• _THE TASK_:
Every line of the listing that contains the word "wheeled" is to be copied out.

• _EXTRACTED ENTRIES_:
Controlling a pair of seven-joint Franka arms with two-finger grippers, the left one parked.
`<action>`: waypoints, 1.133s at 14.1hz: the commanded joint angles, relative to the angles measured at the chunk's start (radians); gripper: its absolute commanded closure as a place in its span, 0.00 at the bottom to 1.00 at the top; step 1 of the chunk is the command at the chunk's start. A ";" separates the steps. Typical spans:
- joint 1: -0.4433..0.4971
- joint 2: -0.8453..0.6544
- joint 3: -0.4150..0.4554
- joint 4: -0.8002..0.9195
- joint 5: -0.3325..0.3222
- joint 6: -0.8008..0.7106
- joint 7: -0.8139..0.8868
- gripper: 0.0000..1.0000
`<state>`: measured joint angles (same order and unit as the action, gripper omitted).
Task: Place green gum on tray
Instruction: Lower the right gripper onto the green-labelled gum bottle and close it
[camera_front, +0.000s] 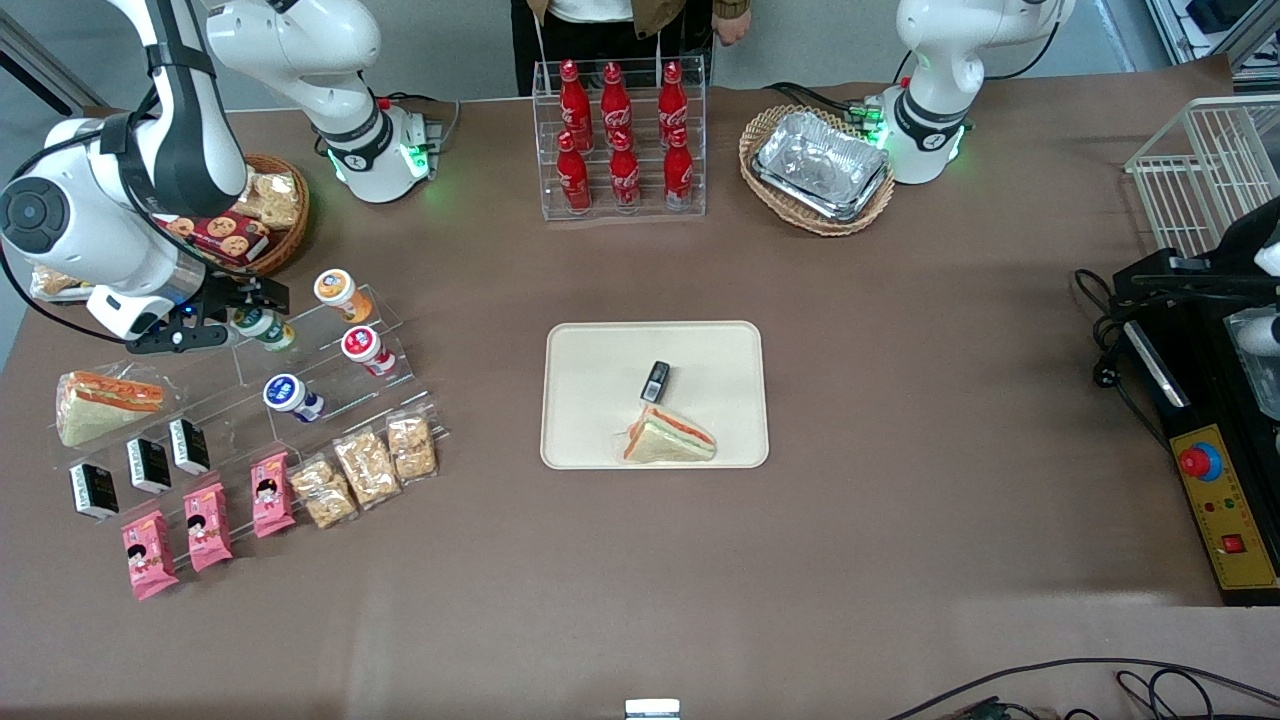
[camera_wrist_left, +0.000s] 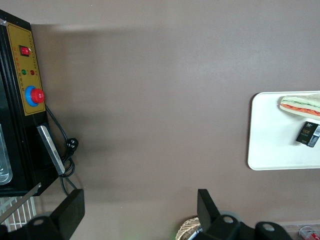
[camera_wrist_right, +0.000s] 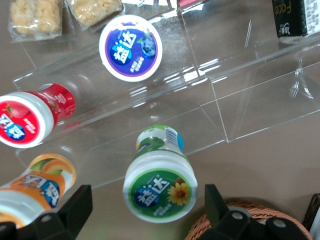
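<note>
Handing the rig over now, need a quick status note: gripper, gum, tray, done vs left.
Gripper: open, fingers either side of the green gum, not closed on it.
Green gum: on the clear acrylic stand, beside the orange-labelled bottle, toward the working arm's end of the table.
Tray: mid-table, already holding a sandwich and a small dark pack.
Done: approach.
Left: grasp, lift, carry, place on bare tray area.
</note>
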<state>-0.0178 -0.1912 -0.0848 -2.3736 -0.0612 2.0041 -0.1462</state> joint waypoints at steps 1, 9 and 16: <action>-0.007 -0.011 -0.015 -0.039 -0.017 0.059 -0.026 0.00; -0.005 0.016 -0.038 0.011 -0.014 0.075 -0.107 0.75; 0.004 0.095 -0.027 0.377 0.006 -0.310 -0.113 0.74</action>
<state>-0.0167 -0.1667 -0.1162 -2.1831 -0.0613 1.8552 -0.2454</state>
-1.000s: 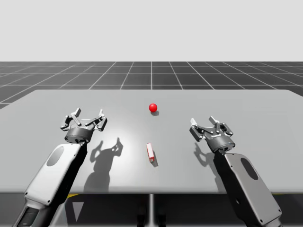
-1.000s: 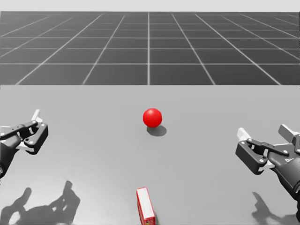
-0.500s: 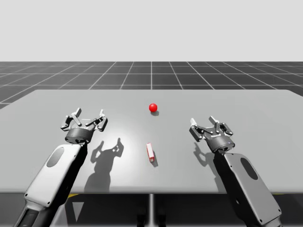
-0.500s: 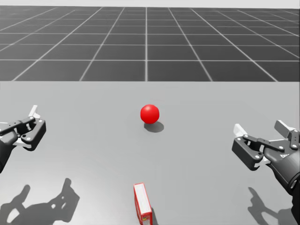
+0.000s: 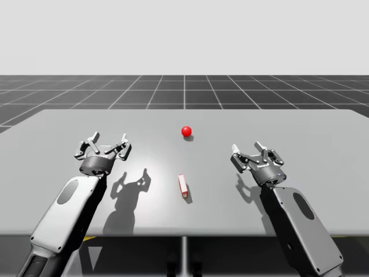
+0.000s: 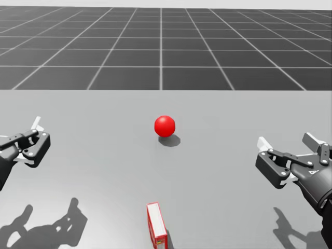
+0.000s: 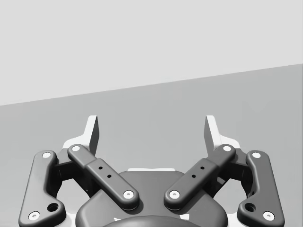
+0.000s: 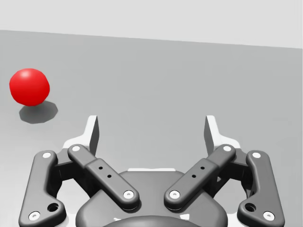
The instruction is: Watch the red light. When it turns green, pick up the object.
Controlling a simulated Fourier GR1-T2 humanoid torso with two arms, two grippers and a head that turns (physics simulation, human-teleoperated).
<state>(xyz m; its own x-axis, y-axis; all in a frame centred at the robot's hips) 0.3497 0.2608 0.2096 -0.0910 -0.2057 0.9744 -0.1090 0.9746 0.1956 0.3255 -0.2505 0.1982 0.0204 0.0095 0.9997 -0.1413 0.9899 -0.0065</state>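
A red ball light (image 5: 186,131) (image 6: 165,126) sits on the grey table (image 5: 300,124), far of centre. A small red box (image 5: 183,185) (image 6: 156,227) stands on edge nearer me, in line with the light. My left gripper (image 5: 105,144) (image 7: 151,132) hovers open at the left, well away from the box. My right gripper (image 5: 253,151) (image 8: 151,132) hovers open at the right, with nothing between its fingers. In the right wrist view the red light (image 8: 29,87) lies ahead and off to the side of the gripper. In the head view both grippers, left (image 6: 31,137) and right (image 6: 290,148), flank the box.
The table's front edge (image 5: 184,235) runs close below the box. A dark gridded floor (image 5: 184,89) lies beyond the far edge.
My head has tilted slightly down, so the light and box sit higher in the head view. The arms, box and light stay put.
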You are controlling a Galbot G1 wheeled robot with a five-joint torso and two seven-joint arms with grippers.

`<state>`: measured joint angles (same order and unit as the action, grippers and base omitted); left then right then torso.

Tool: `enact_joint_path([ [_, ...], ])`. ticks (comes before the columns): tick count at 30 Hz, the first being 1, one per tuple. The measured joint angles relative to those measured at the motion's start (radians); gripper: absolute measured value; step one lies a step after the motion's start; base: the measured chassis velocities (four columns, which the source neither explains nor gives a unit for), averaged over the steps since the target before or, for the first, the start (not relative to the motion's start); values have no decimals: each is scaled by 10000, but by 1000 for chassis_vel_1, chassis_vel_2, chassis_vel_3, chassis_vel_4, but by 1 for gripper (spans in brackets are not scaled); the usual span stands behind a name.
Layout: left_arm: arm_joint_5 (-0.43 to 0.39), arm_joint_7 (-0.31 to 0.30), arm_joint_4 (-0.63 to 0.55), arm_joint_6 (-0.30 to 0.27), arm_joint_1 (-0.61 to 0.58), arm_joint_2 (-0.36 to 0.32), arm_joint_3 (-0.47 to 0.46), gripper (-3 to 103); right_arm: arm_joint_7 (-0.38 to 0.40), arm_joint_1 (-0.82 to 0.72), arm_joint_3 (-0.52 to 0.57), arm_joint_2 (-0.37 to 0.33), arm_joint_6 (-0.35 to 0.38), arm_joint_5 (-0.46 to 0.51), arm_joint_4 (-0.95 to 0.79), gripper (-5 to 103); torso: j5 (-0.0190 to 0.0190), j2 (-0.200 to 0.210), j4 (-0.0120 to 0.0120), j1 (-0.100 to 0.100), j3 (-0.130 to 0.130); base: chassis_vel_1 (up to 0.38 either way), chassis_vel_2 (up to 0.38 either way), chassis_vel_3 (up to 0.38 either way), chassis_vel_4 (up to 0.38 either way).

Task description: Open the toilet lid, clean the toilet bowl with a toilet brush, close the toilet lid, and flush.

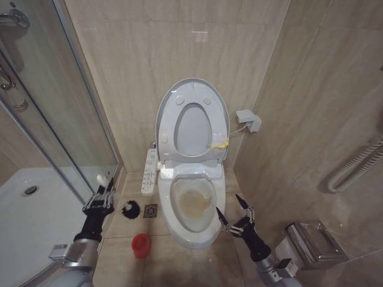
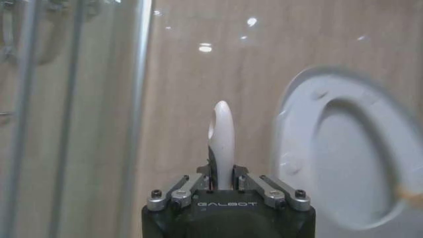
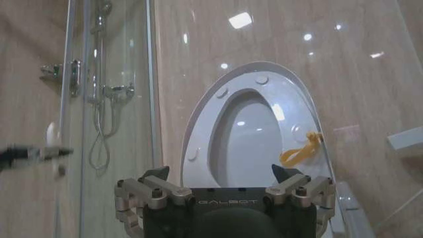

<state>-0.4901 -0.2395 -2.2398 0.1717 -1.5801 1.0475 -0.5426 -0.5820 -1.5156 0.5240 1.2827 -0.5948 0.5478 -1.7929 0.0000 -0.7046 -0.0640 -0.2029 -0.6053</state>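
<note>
The toilet lid (image 1: 190,91) stands raised against the wall, with the seat ring folded up against it. Below it the toilet bowl (image 1: 192,206) lies open, stained brownish-yellow inside. My left gripper (image 1: 103,192) hovers left of the toilet, shut on the white handle of the toilet brush (image 1: 100,179). The brush's dark bristle head (image 1: 130,208) hangs low over the floor tiles. The red cup holder (image 1: 140,246) stands on the floor nearby. My right gripper (image 1: 227,204) is open and holds nothing, just right of the bowl's rim. The left wrist view shows the handle (image 2: 223,139) clamped in the gripper (image 2: 223,181).
A glass shower door (image 1: 60,119) and the white shower tray (image 1: 30,209) close off the left. A control panel (image 1: 149,170) sits on the toilet's left side, and there is a floor drain (image 1: 151,210) beside it. A metal box (image 1: 311,240) and a hose (image 1: 353,167) are at the right wall.
</note>
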Motion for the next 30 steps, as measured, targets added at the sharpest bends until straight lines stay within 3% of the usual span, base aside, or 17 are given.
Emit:
enact_joint_path([
  [2,-276,37,-373,-215,12,-278,52,19,12,-15,21,1,0,2,0,100,0,0,1,0,0,0,0,0,0],
  [5,-1175,534,-1093,-657,299,-1310,152,19,42,-33,75,38,6,9,9,100,0,1,-1,0,0,0,0,0,0],
  [6,-1175,534,-1093,-657,299,-1310,152,19,42,-33,75,38,6,9,9,100,0,1,-1,0,0,0,0,0,0],
  [10,-2886,2048,-843,-1003,1268,-2788,220,19,74,-90,141,194,23,27,0,100,-1,1,1,0,-1,0,0,0,0],
  [11,-2886,2048,-843,-1003,1268,-2788,220,19,74,-90,141,194,23,27,0,100,-1,1,1,0,-1,0,0,0,0],
  [15,-4076,3894,227,-1156,2823,-3675,988,19,71,-188,187,417,24,-27,-50,100,-2,1,1,-1,-2,0,0,0,0],
  [16,-4076,3894,227,-1156,2823,-3675,988,19,71,-188,187,417,24,-27,-50,100,-2,1,1,-1,-2,0,0,0,0],
  [19,-4800,5214,1162,-1094,4525,-3931,2100,19,66,-305,253,638,15,-129,-58,100,-1,2,1,-1,-2,0,0,0,0],
  [20,-4800,5214,1162,-1094,4525,-3931,2100,19,66,-305,253,638,15,-129,-58,100,-1,2,1,-1,-2,0,0,0,0],
  [23,-5216,6482,2234,-618,6346,-3924,3620,19,58,-408,344,866,-7,-226,-62,100,2,2,-2,-1,-2,0,0,0,0],
  [24,-5216,6482,2234,-618,6346,-3924,3620,19,58,-408,344,866,-7,-226,-62,100,2,2,-2,-1,-2,0,0,0,0],
  [28,-5279,7403,3529,-337,8000,-3477,5356,19,44,-474,422,1190,-16,-318,-63,100,0,2,0,-1,-2,0,0,0,0],
  [30,-5241,7653,3969,-311,8463,-3307,5760,19,41,-492,451,1271,-16,-339,-53,100,-1,2,3,-1,-2,0,0,0,0],
])
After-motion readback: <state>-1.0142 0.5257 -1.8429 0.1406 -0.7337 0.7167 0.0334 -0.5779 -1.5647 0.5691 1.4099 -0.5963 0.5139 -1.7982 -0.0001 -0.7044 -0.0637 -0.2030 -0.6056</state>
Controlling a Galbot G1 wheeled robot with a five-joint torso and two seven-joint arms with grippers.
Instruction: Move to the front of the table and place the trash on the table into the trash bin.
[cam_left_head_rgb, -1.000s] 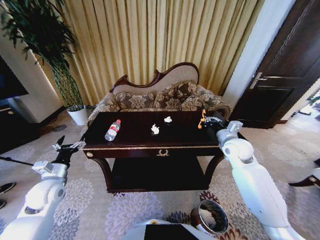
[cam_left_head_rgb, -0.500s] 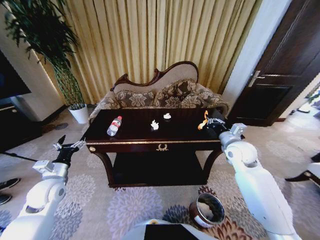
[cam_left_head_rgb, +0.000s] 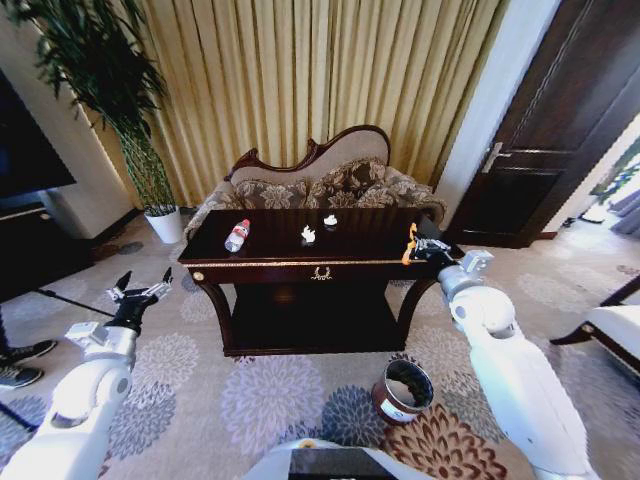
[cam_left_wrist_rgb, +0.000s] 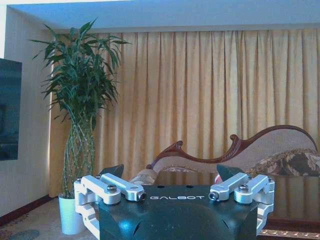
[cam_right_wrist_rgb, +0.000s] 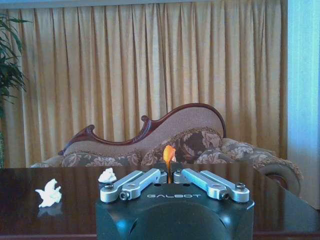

• _ANSWER TO THE PROBLEM_:
You are controlling a Galbot G1 wheeled robot with a five-joint torso and two seven-joint arms with grippers.
Controlling a Galbot G1 wheeled robot with a five-joint torso and two seven-joint arms with grippers.

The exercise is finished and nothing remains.